A senior official from the office of the Director General of Police said, “A substantial chunk of the funds allocated will be spent towards modernisation of the control rooms. Once operational, the single emergency number will replace the different emergency numbers residents have to dial while contacting the police, ambulance or fire services. Not only will it integrate with the existing emergency numbers, they can also be reached through email, app-based messengers or SMS.” “Even SIM cards and landlines whose outgoing services have been suspended or stopped would have access to this emergency helpline,” the official added.
The money allocated will be spent towards upgrading control rooms across the state, which will soon adopt a digitised wireless application protocol (WAP) system. The state police will also purchase around 3,000 two-and-four wheelers, which will be mounted with Vehicle Tracking Systems (VTSs) and would be GPS and Mobile Data Terminal (MDT) enabled. An MDT is a computerised device used in emergency vehicles, like police cars, to communicate with a centralised system.
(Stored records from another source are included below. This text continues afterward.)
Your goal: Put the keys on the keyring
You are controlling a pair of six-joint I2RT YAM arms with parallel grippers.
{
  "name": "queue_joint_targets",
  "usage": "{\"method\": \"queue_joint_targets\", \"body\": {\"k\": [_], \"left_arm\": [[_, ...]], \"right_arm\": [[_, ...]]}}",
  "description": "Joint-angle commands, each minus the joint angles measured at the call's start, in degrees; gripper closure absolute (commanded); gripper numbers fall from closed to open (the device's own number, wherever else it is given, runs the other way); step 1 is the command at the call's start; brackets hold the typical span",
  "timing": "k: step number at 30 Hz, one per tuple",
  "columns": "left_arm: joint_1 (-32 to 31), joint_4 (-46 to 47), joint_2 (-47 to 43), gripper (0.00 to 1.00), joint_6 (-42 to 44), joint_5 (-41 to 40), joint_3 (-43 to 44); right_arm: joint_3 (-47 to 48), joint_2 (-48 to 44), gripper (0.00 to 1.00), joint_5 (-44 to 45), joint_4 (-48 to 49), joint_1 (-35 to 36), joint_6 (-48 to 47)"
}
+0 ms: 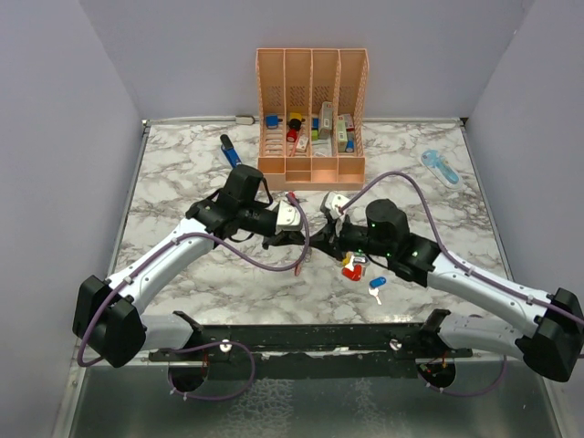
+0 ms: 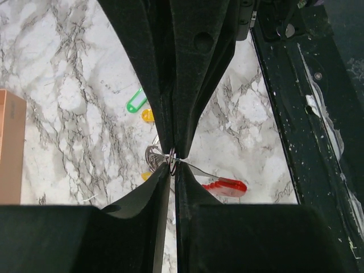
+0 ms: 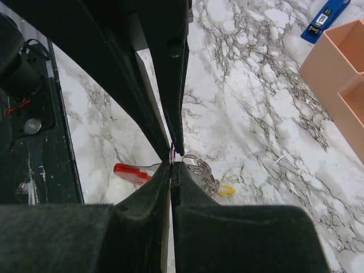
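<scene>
Silvery keyring (image 2: 153, 157) (thin, round coils) against veined marble (image 2: 68, 85).

Left arm (image 1: 173, 260) and right arm (image 1: 474, 274): pale lilac-white link shells between black joint housings; bulky black blocks at the bases; a purple cable (image 1: 401, 174) loops along each arm; small green lights dot the right arm; fingers (image 2: 142, 219) black, matte, tapering; one bears a round recess.
</scene>
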Motion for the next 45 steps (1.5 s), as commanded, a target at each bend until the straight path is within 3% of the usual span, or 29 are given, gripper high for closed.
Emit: {"method": "queue_joint_targets", "body": {"k": [1,11,19,29,38,45], "left_arm": [[-0.3,4.7,-0.4,0.87,-3.4,3.2,0.8],[-0.3,10.3,-0.8,0.87,-8.6,5.7,-0.4],[-0.4,14.1,-0.9,0.87,-10.7,7.2,-2.0],[-0.3,15.2,-0.4,0.87,-13.3,9.2,-1.9],[-0.3,8.4,-1.2,0.87,-9.9,10.9,-0.2],[-0.3,12.2,-1.3,0.85,-12.8,12.6,-0.7]], "right_arm": [[-3.4,-3.8,0.99,2.2,6.1,-0.2,1.5],[-13.1,-12.2,0.99,4.3,20.1,-0.2,3.1],[-16.0,-14.2,0.99,4.7,25.0,-0.2,3.8],[-15.7,-13.2,0.99,4.6,25.8,-0.2,3.6],[-15.7,-14.6,0.99,6.0,23.4,-0.2,3.0],[-14.9,-13.4,0.99,4.8,23.2,-0.2,3.1]]}}
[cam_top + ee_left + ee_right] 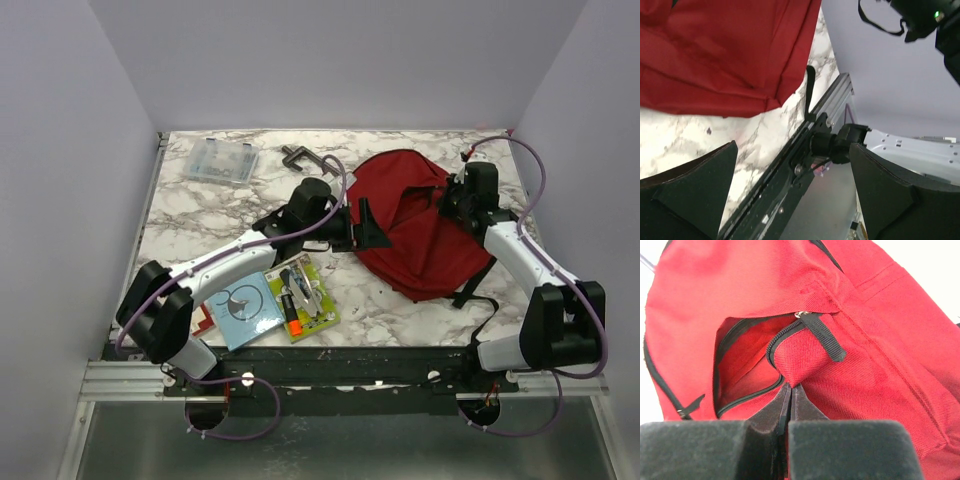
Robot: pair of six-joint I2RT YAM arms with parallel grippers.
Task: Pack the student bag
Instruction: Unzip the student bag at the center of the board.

This will effectively help the state police to reduce its response time, which currently is between 12 and 20 minutes. “Many of the police control rooms of various districts and commissionerates are not enabled with caller-identification, which makes it difficult to track a caller. A comprehensive database of callers, especially pertaining to prank and hoax calls, is absent,” added the official.
Speaking on the use of vehicles enabled with GPS and VTS and the use of MDT, the official said, “Many times, we are unable to locate the nearest vehicle, which could have been dispatched to attend a distress call. With GPS, VTS and MDT-enabled vehicles, we would be able to locate the nearest vehicle and divert it to help the victim,” he added. “We don’t have data that throws light on the complaint redressal mechanism of the control room while reacting to a distress call. With this modernisation exercise, we will be able to analyse our responses and ensure that we don’t repeat mistakes. It would be a constant exercise, with the ultimate aim to bring down our response time,” he said.
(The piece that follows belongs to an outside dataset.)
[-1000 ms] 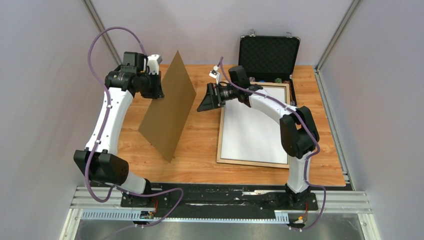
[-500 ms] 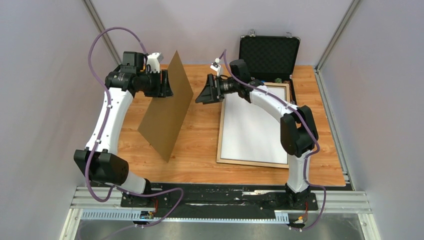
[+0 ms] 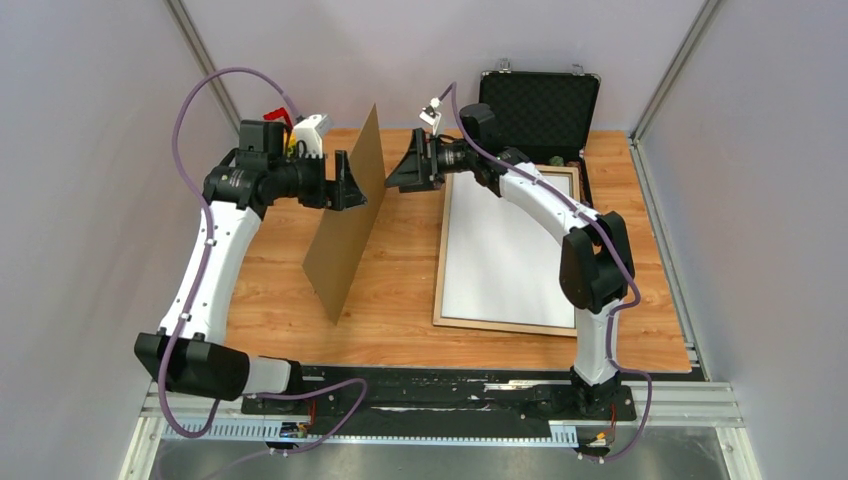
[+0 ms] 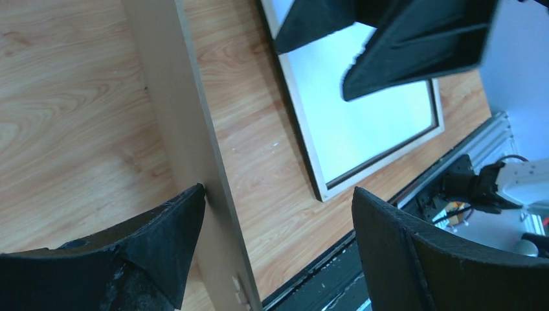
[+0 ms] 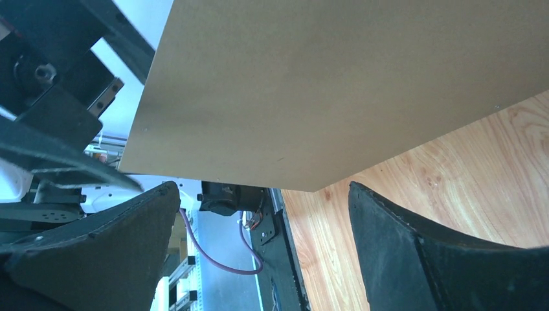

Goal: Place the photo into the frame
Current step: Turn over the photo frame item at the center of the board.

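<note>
The frame (image 3: 441, 262) lies flat on the table at the right, a pale wood rail around a white panel (image 3: 510, 245). The photo is out of view. A plain brown backing board (image 3: 345, 225) stands almost upright on its lower edge. My left gripper (image 3: 352, 183) is open around the board's upper part. In the left wrist view one finger (image 4: 175, 227) touches the board (image 4: 175, 103) and the other stands well clear. My right gripper (image 3: 402, 166) is open and faces the board's right side (image 5: 336, 84). I cannot tell whether it touches.
An open black case (image 3: 538, 105) with a foam lid stands at the back right, just behind the frame. Grey walls close in both sides. A metal rail (image 3: 440, 395) with the arm bases runs along the near edge.
My left gripper opened from shut on the board and moved right. The board swung more upright. My right gripper moved up and left toward the board's top.
</note>
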### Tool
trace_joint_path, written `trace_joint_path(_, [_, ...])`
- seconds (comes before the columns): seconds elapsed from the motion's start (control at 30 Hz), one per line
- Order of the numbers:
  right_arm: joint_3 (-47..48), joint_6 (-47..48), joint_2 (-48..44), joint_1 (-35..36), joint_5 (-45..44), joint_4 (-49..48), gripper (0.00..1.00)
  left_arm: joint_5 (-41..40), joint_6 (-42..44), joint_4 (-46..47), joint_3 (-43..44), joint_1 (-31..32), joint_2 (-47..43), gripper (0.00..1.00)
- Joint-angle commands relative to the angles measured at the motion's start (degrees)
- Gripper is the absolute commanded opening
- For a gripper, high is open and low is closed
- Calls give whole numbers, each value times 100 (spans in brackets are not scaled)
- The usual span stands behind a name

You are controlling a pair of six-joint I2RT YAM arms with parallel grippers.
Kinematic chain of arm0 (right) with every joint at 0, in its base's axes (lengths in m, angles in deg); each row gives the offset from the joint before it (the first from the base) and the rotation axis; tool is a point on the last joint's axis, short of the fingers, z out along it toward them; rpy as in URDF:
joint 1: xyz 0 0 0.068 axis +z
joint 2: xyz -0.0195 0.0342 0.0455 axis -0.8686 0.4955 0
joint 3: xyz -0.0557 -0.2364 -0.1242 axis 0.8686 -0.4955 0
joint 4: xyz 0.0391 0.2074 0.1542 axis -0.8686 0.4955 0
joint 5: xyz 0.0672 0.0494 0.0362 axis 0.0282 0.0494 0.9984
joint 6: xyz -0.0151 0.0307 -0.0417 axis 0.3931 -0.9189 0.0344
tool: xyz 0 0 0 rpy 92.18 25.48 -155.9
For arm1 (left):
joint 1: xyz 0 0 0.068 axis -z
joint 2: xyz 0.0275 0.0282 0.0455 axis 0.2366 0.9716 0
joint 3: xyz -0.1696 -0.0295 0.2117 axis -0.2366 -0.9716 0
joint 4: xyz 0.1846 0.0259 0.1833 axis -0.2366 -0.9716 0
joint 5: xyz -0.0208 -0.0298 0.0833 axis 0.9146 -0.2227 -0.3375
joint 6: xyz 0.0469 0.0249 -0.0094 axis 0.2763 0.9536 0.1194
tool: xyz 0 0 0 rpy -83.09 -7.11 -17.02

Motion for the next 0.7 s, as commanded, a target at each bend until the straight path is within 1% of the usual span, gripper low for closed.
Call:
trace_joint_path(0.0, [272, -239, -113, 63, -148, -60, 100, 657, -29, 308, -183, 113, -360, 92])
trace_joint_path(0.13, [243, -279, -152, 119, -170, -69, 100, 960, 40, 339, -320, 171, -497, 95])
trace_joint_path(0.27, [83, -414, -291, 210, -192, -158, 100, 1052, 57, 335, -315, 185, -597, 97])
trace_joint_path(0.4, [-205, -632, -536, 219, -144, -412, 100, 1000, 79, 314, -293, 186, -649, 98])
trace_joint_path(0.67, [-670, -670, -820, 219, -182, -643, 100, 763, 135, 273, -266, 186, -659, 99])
The ‘modernisation exercise’ will be carried out by a Project Implementation Committee (PIC), headed by the Director General of Police. A Government Resolution (GR), issued by the state, directs the PIC to convene meetings, call for bids, scrutinise the bidder on technical and financial aspects and submit their recommendations to the High-Powered Committee. Based on the recommendations of the PIC, the High-Powered Committee will appoint a contractor. The DGP, or an additional director general of police-rank officer, who will be appointed by the DGP, will then sign a contract with the company. Subsequently, a letter of intent and work order will be issued to the said company.
The official added, “The High-Powered Committee will take the final decision on the contractor after going through the recommendations made by the PIC.”